The answer should be each line from the entries below that has the word "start" in it.

Stored data:
-=-=-=-=-

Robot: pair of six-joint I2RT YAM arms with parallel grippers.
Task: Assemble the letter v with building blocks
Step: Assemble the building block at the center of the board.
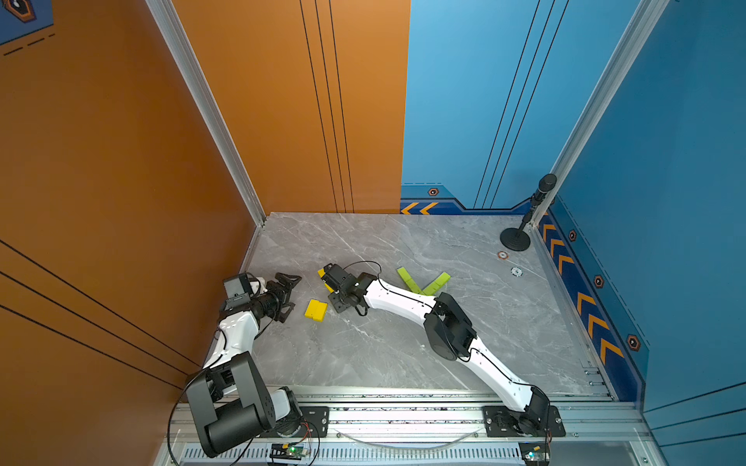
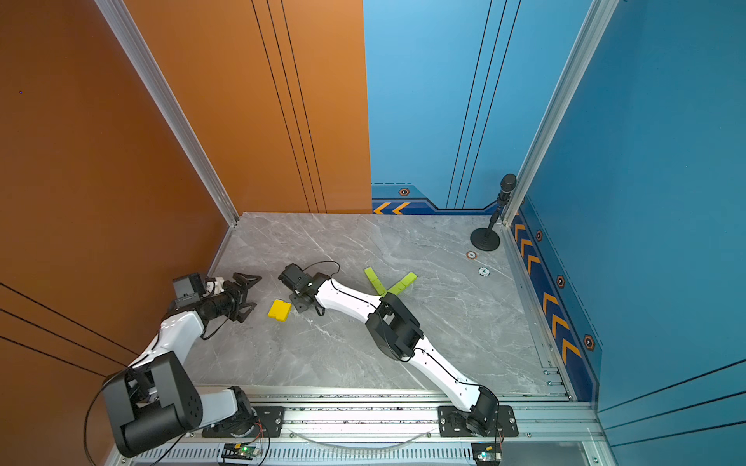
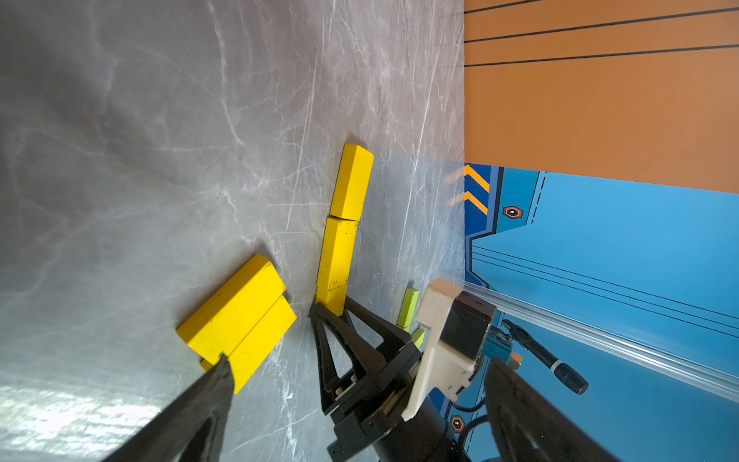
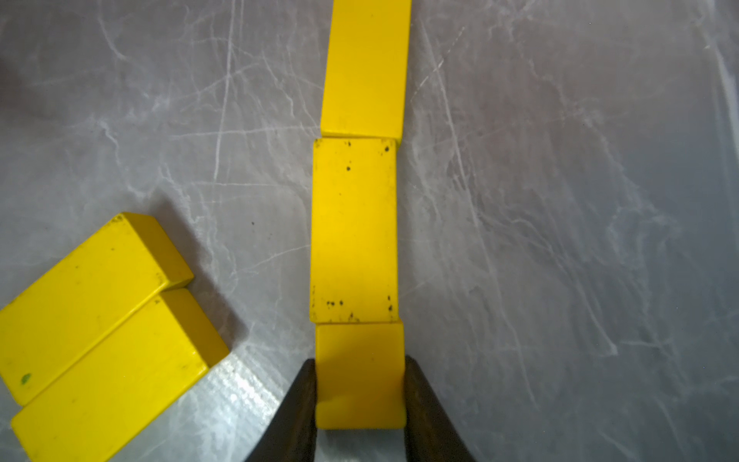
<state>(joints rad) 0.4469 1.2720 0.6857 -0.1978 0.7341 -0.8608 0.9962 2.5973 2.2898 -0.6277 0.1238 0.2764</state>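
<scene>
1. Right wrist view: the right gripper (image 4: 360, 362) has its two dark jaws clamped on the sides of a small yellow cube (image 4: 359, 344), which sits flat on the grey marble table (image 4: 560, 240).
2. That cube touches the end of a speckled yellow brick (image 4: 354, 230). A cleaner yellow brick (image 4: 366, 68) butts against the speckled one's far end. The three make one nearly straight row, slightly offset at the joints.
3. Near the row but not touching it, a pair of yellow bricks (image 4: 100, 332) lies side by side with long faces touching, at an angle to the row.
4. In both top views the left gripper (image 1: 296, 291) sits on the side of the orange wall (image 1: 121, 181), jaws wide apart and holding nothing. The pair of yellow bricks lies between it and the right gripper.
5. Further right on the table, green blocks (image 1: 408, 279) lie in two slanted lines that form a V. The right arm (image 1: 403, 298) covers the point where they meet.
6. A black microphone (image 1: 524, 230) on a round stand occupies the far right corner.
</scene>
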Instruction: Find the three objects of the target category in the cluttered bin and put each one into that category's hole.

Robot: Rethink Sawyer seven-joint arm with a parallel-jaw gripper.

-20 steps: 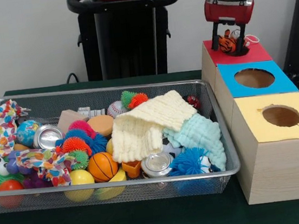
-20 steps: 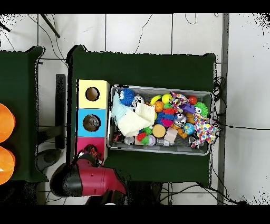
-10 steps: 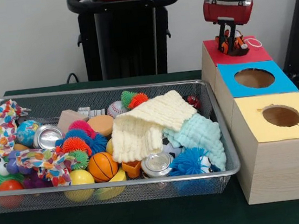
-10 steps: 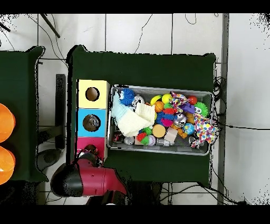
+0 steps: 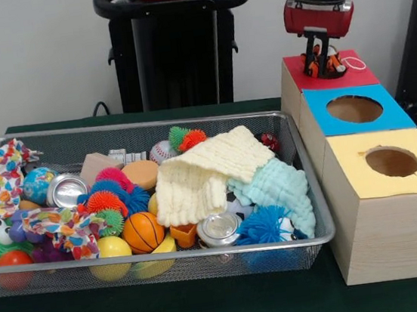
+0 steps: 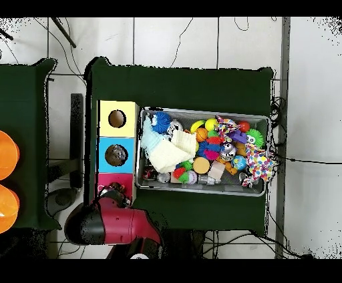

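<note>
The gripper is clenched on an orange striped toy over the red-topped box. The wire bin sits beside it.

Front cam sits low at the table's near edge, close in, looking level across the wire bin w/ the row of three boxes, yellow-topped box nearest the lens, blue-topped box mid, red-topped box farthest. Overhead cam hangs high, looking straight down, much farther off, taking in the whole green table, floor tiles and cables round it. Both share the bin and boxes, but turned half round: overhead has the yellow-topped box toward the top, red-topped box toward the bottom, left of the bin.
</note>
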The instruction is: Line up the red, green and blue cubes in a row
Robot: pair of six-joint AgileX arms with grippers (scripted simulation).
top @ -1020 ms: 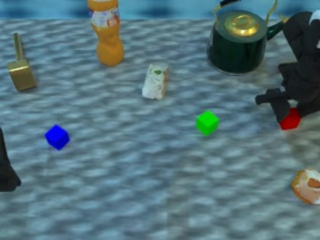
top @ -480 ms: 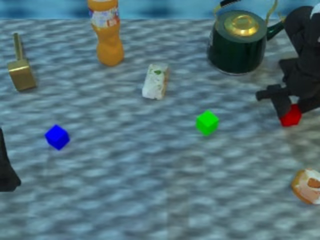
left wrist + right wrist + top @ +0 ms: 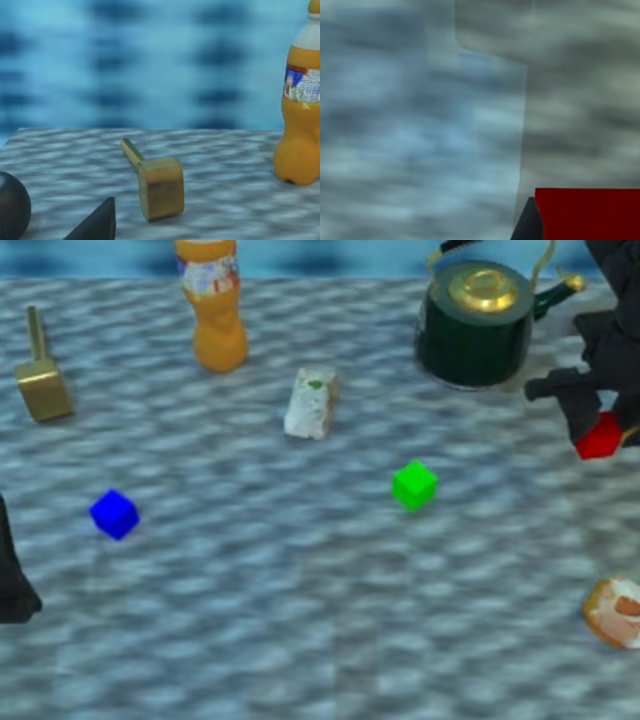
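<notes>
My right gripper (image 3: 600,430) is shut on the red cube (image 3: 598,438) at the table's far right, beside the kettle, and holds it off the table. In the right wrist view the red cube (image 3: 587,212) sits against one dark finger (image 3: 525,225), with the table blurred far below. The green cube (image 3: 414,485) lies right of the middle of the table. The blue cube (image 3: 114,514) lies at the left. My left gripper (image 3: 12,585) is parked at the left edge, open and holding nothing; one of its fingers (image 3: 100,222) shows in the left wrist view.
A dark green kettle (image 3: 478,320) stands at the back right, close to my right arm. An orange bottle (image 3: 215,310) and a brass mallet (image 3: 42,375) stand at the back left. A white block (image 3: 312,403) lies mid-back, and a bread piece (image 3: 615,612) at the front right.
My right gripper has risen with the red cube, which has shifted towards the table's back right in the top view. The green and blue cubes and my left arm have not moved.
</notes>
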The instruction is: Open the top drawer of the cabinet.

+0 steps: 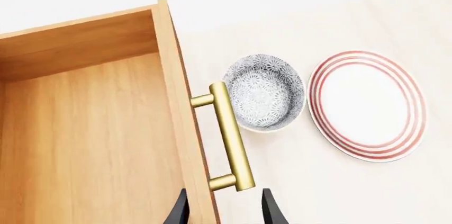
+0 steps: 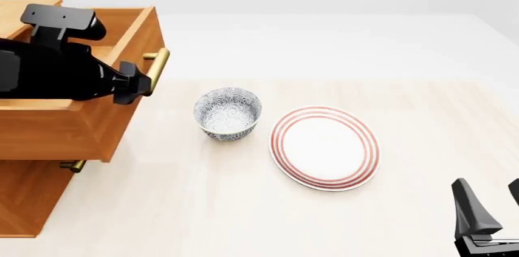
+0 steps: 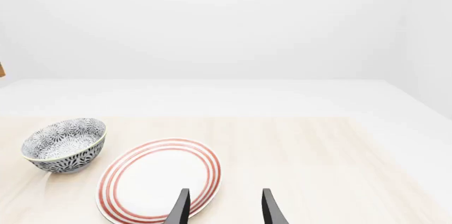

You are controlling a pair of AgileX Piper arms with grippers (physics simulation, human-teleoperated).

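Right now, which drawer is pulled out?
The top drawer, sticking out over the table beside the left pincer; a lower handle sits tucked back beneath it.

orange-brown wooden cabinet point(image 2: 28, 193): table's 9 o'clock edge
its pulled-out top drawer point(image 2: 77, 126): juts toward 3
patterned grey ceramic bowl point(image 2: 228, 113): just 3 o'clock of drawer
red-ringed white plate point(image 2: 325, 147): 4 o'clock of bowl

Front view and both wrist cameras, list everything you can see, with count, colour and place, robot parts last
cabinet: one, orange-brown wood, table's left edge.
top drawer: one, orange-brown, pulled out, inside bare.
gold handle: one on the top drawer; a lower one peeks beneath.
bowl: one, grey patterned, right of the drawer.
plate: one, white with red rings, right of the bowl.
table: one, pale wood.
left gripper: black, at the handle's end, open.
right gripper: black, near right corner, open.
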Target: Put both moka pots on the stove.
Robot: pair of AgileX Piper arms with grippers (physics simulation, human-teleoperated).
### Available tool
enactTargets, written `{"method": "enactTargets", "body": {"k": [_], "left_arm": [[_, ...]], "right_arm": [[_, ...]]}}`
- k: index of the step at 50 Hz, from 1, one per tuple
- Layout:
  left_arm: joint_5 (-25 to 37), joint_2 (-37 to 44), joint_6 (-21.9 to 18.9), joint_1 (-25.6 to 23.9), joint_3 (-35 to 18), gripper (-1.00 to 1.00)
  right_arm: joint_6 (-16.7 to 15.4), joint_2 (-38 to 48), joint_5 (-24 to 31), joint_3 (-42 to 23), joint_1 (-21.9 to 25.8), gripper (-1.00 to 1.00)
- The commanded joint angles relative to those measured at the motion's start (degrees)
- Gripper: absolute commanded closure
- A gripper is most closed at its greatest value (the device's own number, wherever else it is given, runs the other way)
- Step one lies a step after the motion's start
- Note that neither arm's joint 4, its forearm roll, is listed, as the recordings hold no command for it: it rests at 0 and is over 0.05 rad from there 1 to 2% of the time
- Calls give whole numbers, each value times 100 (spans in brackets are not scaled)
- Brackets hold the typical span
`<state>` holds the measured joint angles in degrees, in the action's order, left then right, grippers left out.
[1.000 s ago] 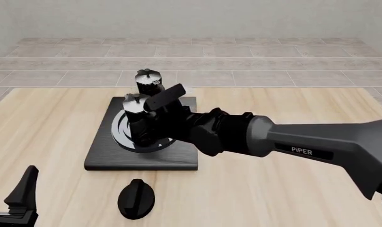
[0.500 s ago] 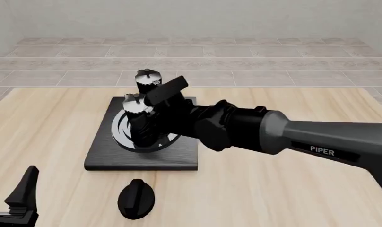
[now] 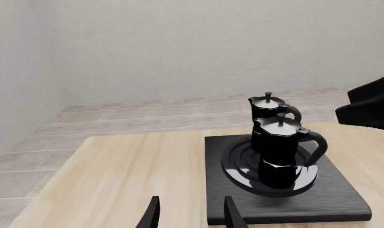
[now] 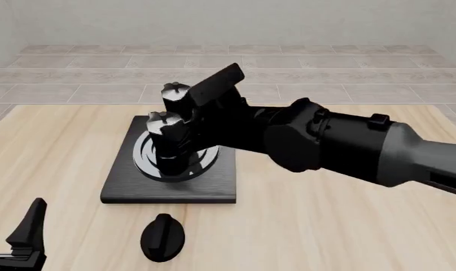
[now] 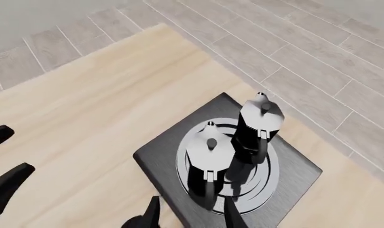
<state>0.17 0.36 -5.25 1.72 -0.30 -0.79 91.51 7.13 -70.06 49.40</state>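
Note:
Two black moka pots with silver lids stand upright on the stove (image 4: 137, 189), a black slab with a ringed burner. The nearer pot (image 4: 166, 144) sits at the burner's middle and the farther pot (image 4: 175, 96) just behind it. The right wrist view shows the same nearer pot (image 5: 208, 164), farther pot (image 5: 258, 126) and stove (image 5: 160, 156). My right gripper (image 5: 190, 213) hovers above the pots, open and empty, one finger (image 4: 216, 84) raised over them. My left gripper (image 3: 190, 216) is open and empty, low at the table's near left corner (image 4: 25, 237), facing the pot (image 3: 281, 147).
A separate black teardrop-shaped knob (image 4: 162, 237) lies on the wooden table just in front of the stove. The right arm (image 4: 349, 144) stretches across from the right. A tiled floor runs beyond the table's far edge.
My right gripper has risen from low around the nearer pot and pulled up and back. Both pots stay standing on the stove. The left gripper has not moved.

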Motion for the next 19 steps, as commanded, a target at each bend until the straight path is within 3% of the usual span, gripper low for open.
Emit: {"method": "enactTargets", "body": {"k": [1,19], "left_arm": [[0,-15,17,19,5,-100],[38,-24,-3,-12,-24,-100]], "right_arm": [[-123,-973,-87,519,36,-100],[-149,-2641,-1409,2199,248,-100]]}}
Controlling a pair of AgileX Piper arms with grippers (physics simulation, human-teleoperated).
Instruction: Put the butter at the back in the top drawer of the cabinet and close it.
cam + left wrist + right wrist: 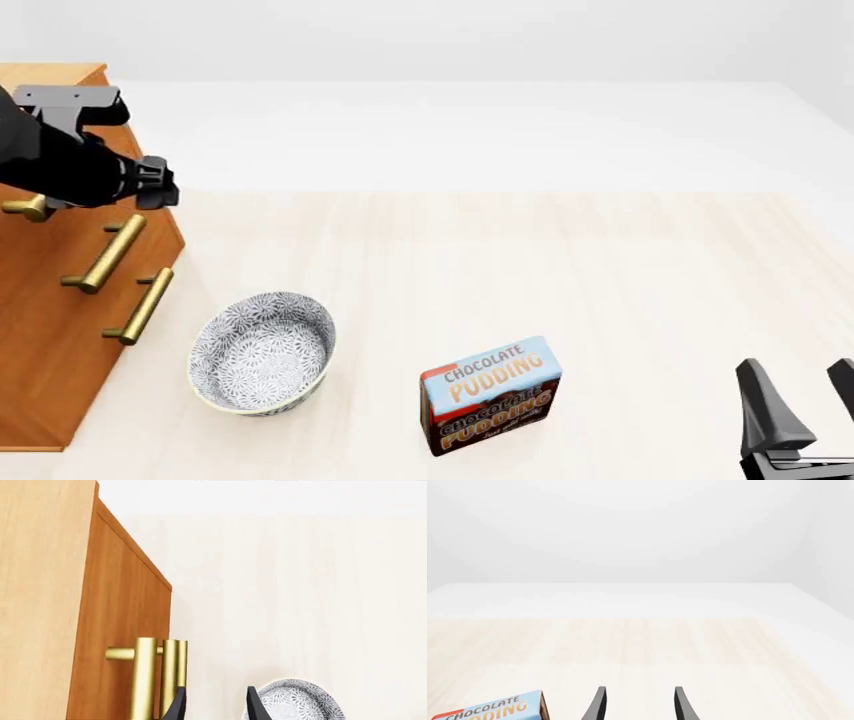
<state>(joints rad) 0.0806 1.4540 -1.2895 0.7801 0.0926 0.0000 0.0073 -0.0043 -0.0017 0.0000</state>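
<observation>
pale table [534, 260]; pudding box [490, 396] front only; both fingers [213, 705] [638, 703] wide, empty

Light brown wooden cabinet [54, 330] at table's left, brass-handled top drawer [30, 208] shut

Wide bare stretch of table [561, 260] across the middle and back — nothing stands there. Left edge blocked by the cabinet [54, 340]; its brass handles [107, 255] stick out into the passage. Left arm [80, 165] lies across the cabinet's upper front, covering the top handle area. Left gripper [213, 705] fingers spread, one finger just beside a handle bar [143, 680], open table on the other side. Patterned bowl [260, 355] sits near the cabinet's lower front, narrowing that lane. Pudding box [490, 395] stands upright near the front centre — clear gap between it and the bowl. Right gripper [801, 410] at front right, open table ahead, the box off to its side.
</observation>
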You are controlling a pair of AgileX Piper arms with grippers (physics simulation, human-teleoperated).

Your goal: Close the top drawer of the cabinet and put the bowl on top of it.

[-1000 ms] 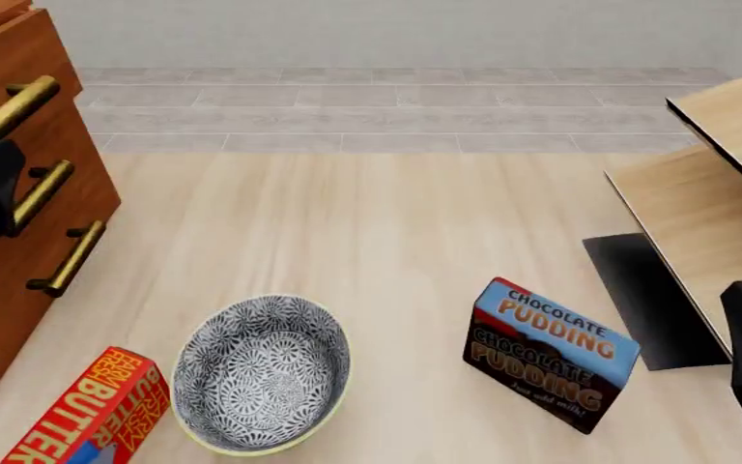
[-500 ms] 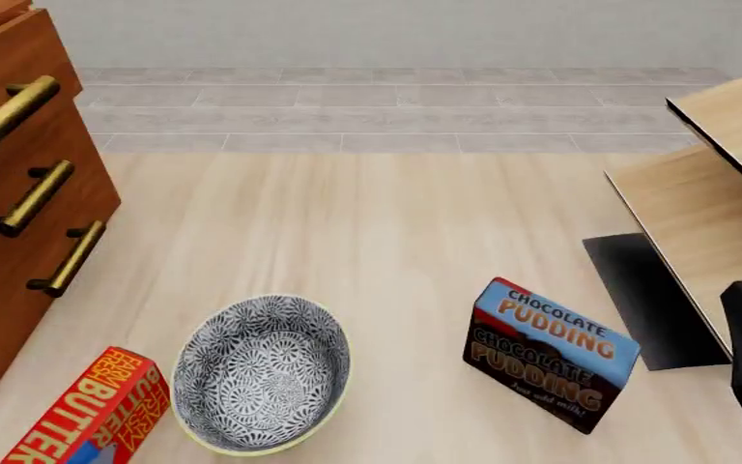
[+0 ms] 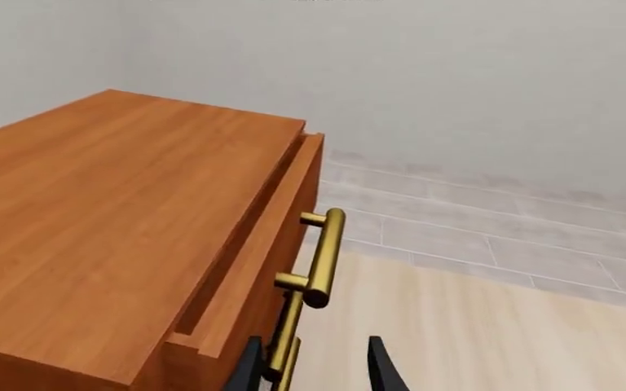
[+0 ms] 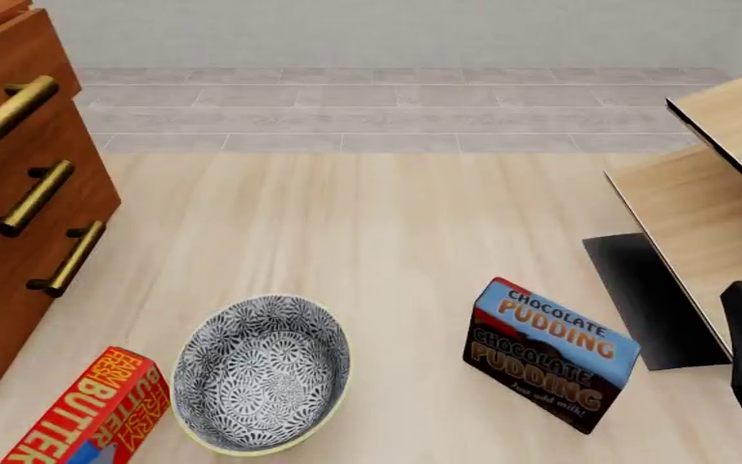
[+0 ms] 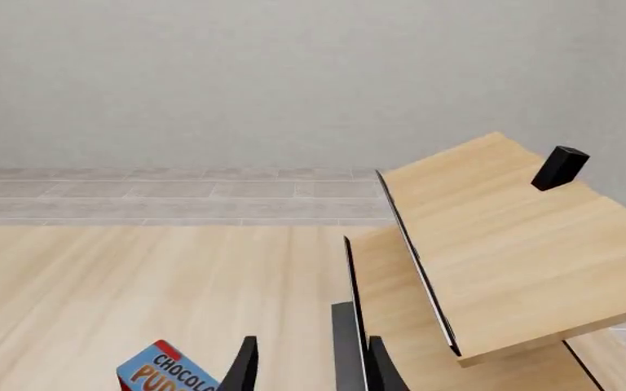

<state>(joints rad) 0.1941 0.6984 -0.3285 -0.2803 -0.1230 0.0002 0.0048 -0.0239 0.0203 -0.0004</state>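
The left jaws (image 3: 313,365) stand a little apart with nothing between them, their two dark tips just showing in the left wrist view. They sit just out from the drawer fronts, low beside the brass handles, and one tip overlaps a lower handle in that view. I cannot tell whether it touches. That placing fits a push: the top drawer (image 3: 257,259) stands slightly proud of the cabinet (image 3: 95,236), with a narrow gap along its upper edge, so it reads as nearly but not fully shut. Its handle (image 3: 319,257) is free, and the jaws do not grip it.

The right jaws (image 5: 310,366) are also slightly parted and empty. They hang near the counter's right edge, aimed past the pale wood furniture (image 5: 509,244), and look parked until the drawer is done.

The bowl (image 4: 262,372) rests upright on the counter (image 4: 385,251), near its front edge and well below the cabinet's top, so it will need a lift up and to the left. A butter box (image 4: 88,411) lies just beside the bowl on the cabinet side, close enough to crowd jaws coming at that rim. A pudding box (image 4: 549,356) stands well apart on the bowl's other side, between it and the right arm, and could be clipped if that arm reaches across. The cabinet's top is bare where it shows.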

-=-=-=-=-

Solution to this exercise:
- The commanded joint angles relative to those measured at the motion's start (degrees)
- Step one lies a step after the motion's start

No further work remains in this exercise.